Andrew:                 No. Can’t possibly believe that. If you do believe that, your Heisman has to be taken away from you. I’m sorry. Listen, and his top pick is Najee Harris. I have zero problem with Najee Harris going to whatever you want to call it, being a finalist. Najee Harris is a damn good football player. He’s overshadowed by Mac Jones, but when you look at Najee Harris, he’s having a great year. Does Najee Harris deserve to go to the Heisman ceremony virtually or whatever you want to call it? I’m going to say get the invitation, because that’s what we’ve called it for how many ever years now. Does he deserve it more than Trevor Lawrence? Yes. Does he deserve it more than Justin Fields? Yes. Does he deserve it more than Kyle Trask? No. Does he deserve it more than Mac Jones? No. Dummy Mike Griffith’s are Florida just loves to throw the ball so much. Cool. That’s how they win games.

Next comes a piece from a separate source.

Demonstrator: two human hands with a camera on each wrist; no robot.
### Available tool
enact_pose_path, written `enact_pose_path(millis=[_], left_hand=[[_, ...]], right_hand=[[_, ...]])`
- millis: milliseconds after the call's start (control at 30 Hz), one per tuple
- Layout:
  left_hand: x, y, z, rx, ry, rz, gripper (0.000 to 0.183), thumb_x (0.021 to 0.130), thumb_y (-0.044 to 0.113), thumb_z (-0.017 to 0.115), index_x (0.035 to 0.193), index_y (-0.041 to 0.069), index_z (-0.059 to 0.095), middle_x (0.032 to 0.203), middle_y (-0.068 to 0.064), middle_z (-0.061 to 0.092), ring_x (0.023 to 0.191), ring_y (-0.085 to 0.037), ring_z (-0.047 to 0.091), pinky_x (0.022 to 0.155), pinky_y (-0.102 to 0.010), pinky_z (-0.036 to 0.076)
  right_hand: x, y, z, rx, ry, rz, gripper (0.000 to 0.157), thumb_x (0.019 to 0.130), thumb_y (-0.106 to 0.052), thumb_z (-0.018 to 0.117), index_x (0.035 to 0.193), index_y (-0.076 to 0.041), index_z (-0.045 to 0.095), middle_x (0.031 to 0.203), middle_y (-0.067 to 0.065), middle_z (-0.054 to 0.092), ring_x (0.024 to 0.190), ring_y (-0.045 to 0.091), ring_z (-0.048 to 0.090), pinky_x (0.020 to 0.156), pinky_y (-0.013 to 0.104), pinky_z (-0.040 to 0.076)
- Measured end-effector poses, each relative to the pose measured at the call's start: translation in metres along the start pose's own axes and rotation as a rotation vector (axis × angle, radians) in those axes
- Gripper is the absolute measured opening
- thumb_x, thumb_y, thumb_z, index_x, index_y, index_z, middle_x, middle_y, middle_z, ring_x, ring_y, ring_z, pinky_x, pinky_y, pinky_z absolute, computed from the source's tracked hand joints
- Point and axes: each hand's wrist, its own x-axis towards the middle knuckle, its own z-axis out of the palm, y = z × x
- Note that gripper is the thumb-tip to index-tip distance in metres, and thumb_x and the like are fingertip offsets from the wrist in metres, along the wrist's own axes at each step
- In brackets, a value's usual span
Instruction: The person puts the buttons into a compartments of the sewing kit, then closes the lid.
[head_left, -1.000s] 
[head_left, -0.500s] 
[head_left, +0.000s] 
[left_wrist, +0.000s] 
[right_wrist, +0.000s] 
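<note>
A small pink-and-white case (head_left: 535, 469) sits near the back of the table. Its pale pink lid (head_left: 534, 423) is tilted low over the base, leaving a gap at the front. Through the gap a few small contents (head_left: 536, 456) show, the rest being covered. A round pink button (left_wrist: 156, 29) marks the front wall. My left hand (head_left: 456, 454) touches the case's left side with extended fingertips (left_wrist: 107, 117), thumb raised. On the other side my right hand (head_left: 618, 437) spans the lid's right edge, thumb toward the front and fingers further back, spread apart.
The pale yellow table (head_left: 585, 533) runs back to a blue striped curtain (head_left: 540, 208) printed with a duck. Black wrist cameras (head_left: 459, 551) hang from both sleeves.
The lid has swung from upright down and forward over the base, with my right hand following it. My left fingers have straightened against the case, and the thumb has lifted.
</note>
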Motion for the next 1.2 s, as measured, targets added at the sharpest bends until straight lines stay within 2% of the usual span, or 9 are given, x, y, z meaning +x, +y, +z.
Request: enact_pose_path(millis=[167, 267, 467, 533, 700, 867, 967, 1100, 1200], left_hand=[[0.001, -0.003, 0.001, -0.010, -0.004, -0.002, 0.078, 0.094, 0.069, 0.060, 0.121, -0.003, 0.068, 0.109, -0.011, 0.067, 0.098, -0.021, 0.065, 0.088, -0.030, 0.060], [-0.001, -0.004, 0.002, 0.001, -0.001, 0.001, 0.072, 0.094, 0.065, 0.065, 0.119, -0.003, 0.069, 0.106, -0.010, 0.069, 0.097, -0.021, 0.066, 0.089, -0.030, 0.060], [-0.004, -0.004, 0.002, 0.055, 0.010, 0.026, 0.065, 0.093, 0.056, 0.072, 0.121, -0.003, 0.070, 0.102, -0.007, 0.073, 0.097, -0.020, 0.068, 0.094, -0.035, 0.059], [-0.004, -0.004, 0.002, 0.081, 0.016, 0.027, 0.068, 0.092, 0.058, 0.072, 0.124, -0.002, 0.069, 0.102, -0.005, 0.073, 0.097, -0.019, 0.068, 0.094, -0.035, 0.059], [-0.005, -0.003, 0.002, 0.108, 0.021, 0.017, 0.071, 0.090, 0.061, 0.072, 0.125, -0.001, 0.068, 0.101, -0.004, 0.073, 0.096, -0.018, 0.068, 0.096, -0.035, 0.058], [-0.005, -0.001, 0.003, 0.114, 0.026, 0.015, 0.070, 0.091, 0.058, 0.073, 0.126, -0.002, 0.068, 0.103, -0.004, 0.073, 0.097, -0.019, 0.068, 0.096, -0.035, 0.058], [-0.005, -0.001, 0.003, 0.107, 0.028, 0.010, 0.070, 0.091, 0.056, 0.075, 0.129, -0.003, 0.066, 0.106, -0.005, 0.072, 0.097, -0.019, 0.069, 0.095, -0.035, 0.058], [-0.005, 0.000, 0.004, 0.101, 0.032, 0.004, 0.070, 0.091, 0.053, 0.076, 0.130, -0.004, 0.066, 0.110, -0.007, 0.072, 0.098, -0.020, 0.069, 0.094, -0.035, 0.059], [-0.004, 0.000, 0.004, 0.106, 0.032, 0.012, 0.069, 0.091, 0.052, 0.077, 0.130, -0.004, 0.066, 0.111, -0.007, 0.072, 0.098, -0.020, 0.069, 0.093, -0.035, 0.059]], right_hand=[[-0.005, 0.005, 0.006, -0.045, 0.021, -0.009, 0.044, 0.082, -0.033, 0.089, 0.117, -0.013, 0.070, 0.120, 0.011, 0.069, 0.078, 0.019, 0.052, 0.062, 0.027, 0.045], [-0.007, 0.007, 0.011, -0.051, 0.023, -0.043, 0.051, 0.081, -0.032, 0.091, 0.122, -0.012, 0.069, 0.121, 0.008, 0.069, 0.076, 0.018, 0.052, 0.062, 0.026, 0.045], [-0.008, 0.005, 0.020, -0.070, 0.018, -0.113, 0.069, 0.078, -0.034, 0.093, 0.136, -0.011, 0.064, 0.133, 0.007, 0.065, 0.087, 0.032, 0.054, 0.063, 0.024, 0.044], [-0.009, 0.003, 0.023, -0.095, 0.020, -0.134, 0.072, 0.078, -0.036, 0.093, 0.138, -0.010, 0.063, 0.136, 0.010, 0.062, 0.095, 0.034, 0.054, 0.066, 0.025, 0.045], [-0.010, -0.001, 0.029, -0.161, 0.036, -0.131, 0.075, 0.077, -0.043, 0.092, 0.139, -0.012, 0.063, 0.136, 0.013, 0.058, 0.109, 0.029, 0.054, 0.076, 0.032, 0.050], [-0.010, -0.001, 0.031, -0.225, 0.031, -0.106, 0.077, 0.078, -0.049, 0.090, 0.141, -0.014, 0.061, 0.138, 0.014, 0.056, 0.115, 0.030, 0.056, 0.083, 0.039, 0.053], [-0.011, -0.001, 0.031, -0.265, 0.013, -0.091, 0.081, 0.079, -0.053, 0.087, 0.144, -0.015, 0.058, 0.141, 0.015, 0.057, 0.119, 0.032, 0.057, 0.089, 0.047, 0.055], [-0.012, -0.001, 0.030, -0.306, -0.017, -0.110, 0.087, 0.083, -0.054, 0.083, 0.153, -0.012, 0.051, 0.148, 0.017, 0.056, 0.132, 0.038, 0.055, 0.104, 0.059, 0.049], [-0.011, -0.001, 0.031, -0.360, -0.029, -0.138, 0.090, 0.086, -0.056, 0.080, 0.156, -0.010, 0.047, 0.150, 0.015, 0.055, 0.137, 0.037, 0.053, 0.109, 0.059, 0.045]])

The Heisman trophy is the best player in college football. In my opinion, the best player in college football is somebody that what would your team be if he wasn’t? If you take Kyle Trask away from Florida, Florida is not as good. If you take Mac Jones away from Alabama, they’re not as good. If you take Najee Harris away from them, it’s not as good. That’s a Heisman trophy contender, and you’re stupid if you don’t think that. I don’t care if I get a reaction from him or not. I don’t care. I don’t care. That is one of the most absurd takes I’ve ever seen in my life to have him fifth. Anybody who has that needs their Heisman pick taken away. I don’t care.

Nick:                         I mean, I’m pulling it up right now.

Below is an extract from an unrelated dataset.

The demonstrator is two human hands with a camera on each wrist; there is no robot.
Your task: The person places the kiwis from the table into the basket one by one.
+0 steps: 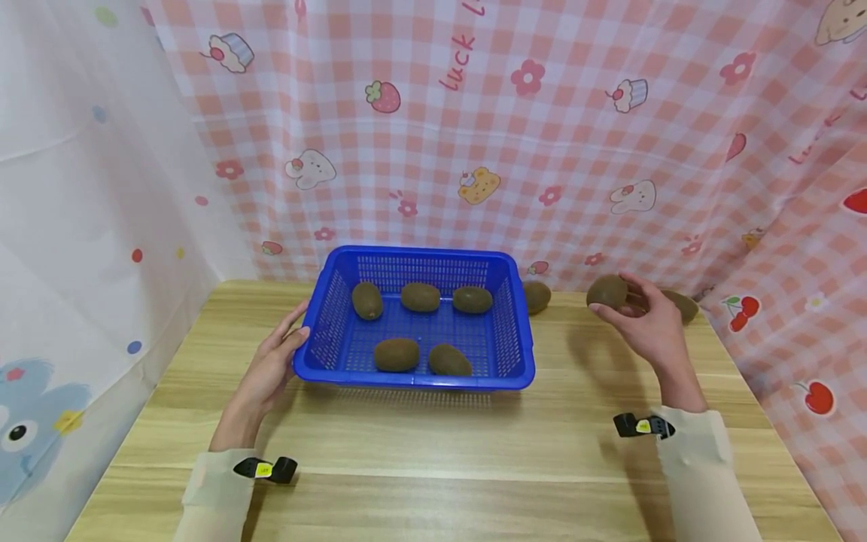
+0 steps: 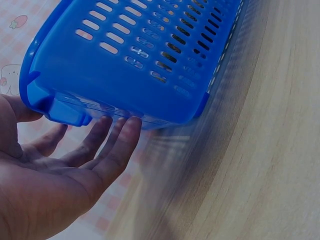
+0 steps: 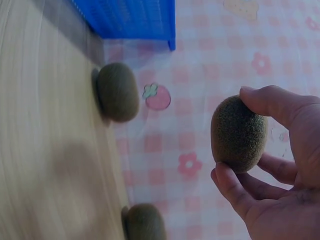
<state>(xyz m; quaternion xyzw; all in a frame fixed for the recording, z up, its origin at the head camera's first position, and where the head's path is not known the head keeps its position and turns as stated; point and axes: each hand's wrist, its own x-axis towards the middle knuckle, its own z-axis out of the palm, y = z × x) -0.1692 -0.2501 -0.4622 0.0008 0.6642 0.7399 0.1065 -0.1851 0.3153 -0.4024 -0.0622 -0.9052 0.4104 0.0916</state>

Andrew:                 His comments were Joe Burrow had a great finish to the end of the year, and I don’t give my Heisman pick away after eight games. Nobody said that. But to say after eight games he’s fifth, you’re crazy.

Nick:                         34 touchdowns to three interceptions, completing 71% of his passes. He will go over 3,000 yards next game. In terms of yards per game, only Dillon Gabriel at UCF is averaging more yards per game. Kyle Trask’s quarterback rating is a 196. He’s averaging 10 yards, 10.3 per attempt.

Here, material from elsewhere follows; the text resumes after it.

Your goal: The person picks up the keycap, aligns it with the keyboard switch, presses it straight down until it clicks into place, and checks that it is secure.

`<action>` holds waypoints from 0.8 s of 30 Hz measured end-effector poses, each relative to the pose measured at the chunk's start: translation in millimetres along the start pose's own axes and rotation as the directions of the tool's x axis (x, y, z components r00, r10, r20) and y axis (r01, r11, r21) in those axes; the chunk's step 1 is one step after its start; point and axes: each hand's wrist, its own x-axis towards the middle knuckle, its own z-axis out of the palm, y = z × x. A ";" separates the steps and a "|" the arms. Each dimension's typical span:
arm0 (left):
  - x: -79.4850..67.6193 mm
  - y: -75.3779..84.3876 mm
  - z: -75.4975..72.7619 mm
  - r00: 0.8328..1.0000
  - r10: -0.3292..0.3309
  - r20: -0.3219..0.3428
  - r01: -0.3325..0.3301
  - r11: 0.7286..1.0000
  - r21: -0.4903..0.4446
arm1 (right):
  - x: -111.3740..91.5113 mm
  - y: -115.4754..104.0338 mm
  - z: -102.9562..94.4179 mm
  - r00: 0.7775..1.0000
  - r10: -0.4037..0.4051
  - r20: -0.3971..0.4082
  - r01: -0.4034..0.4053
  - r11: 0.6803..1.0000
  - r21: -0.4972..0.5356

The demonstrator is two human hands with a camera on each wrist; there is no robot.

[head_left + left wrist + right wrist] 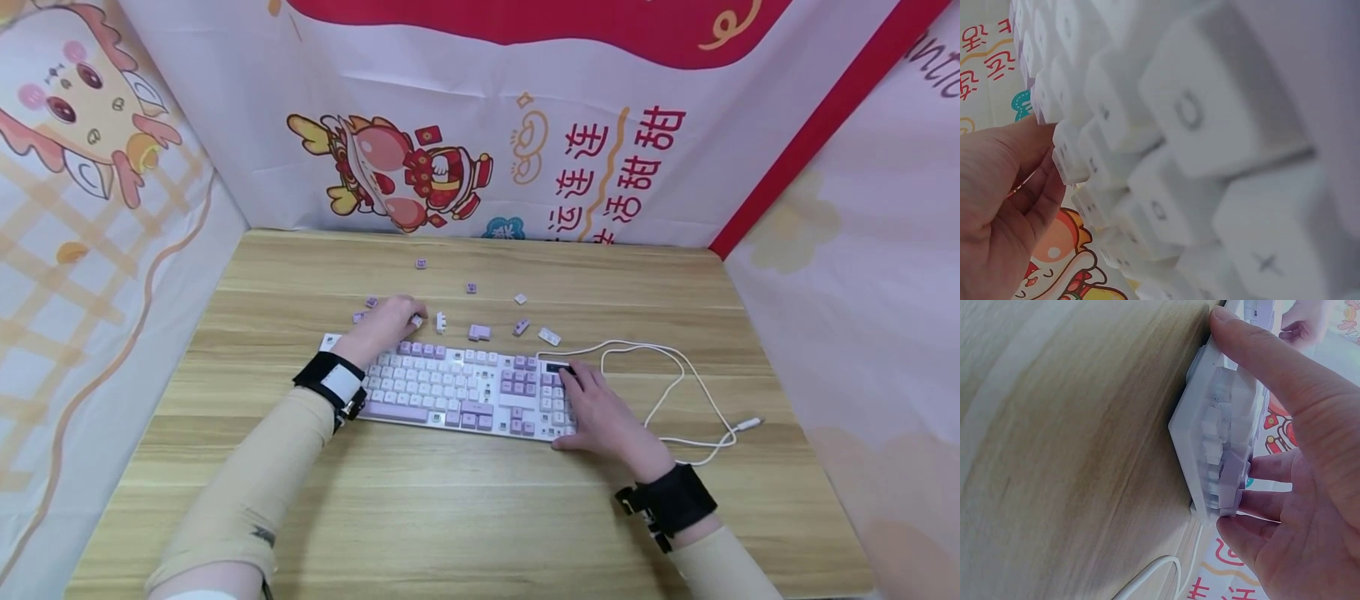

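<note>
A white and lilac keyboard (420, 387) lies on the table, with bare switches showing where several keycaps are off. Just past its back edge, my left hand (385, 323) pinches a small white keycap (416, 320) at its fingertips. In the left wrist view, the curled left fingers (1038, 194) are partly hidden behind the rows of keys. My right hand (603, 412) grips the keyboard's right end. Its thumb (1241, 337) lies along the near edge and its fingertips are at the keys near the back, as the right wrist view shows.
Loose lilac keycaps (480, 332) and white ones (549, 336) are scattered behind the keyboard, some close to the left hand. A white cable (678, 379) loops over the table on the right and ends in a plug (748, 424). A printed cloth (450, 83) hangs behind the table.
</note>
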 end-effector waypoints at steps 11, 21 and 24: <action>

Andrew:                 Yeah.

Nick:                         Yeah. They’re just trying to get a reaction. God dang it, Spivey, we gave it to them.

Andrew:                 That’s cool. I don’t care.

Nick:                         Here I am saying don’t talk about it. That’s what they want. Don’t feed the trolls. Here we are. We served them Thanksgiving dinner.

Andrew:                 He might have, and guess what, he got it. When somebody is as moronic as that, I don’t even know. Yes, they don’t deserve a reaction, but I don’t care. I’m stupid anyway. I’m also the same one that for years listened to Skip Bayless, because I thought he was funny, and I would just laugh at his stupid takes. It is what it is. I had to get that out there. It pissed me off.

Listen, I have been one of the people, and I’ll say it again, whoever wins in Atlanta deserves it. If Kyle Trask loses in Atlanta to Mac Jones, Mac Jones deserves it. I haven’t went away from that. I’m trying to be unbiased when I say that. I’ve said multiple times, I don’t know that Kyle is the favorite to win. Do I think he’s having a great year? Yes, but I also think Mac Jones is having an incredible year. I also think Najee is having an incredible year. Before all the craziness of the Big Ten, I thought Justin Fields was having a great year. But to say that you wouldn’t have him in your top four, you have him #5, is just crazy.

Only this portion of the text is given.